# Work task
Counting the line with "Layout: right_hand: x" as the last one, copy out the lines of the data exactly from the first onward.

# Source data
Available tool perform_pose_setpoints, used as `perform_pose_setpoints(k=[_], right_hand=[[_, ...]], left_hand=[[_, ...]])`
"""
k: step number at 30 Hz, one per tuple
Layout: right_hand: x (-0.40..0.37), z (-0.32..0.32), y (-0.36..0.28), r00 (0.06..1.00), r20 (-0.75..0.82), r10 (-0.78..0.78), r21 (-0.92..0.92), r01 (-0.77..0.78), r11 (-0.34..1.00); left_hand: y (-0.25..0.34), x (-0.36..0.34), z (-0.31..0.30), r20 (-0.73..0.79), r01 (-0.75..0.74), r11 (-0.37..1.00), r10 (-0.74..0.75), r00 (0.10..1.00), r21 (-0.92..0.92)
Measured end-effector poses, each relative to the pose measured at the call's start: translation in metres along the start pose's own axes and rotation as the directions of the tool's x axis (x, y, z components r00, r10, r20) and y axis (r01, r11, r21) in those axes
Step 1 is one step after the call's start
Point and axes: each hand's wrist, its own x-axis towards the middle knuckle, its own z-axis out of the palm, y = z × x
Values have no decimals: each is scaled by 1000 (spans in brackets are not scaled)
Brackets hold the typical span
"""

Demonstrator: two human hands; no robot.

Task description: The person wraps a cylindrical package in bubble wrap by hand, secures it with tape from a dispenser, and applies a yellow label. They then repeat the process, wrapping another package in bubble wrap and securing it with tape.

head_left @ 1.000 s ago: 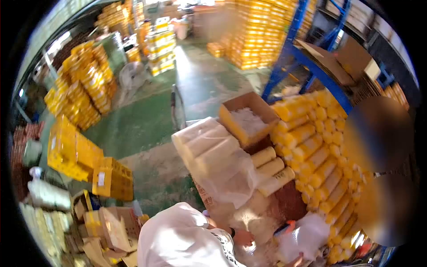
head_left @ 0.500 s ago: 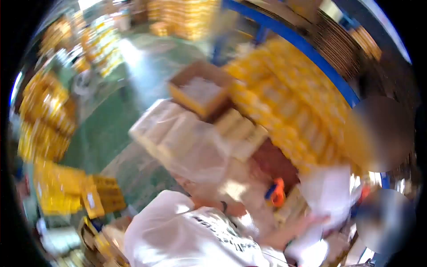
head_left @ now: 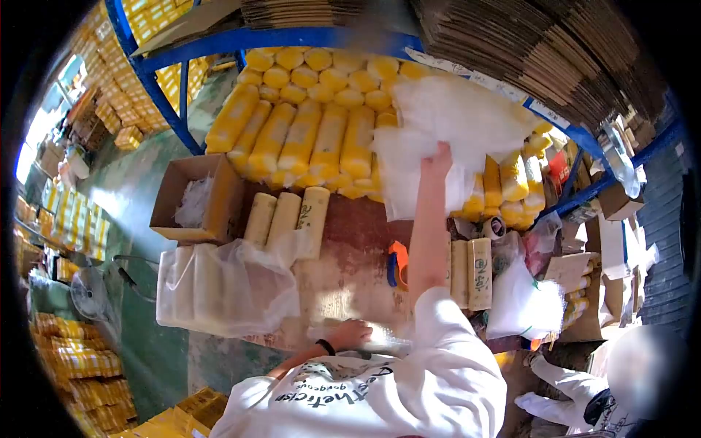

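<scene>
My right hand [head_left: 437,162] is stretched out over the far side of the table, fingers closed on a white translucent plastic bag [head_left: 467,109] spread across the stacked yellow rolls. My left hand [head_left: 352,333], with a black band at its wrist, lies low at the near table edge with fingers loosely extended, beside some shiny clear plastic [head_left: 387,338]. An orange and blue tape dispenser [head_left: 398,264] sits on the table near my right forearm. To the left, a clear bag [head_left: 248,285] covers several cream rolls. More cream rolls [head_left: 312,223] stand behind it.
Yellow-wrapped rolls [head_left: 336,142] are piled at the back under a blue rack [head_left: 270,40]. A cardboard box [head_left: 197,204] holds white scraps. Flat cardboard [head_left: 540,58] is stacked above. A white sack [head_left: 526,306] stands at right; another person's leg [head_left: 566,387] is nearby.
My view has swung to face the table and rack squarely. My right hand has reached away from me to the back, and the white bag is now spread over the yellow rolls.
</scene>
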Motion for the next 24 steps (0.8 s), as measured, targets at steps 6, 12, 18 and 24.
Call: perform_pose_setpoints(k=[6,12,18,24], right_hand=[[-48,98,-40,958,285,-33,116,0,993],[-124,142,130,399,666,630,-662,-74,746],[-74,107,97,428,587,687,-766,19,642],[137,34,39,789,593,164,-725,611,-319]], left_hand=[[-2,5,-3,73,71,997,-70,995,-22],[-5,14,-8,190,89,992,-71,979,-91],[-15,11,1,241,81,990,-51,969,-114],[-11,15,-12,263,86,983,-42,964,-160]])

# Result
Available tool perform_pose_setpoints, used as `perform_pose_setpoints(k=[_], right_hand=[[_, ...]], left_hand=[[_, ...]])`
"""
k: step number at 30 Hz, one per tuple
Layout: right_hand: x (-0.40..0.37), z (-0.32..0.32), y (-0.36..0.28), r00 (0.06..1.00), r20 (-0.75..0.82), r10 (-0.78..0.78), r21 (-0.92..0.92), r01 (-0.77..0.78), r11 (-0.34..1.00); left_hand: y (-0.25..0.34), x (-0.36..0.34), z (-0.31..0.30), r20 (-0.73..0.79), r01 (-0.75..0.74), r11 (-0.37..1.00), r10 (-0.74..0.75), r00 (0.10..1.00), r21 (-0.92..0.92)

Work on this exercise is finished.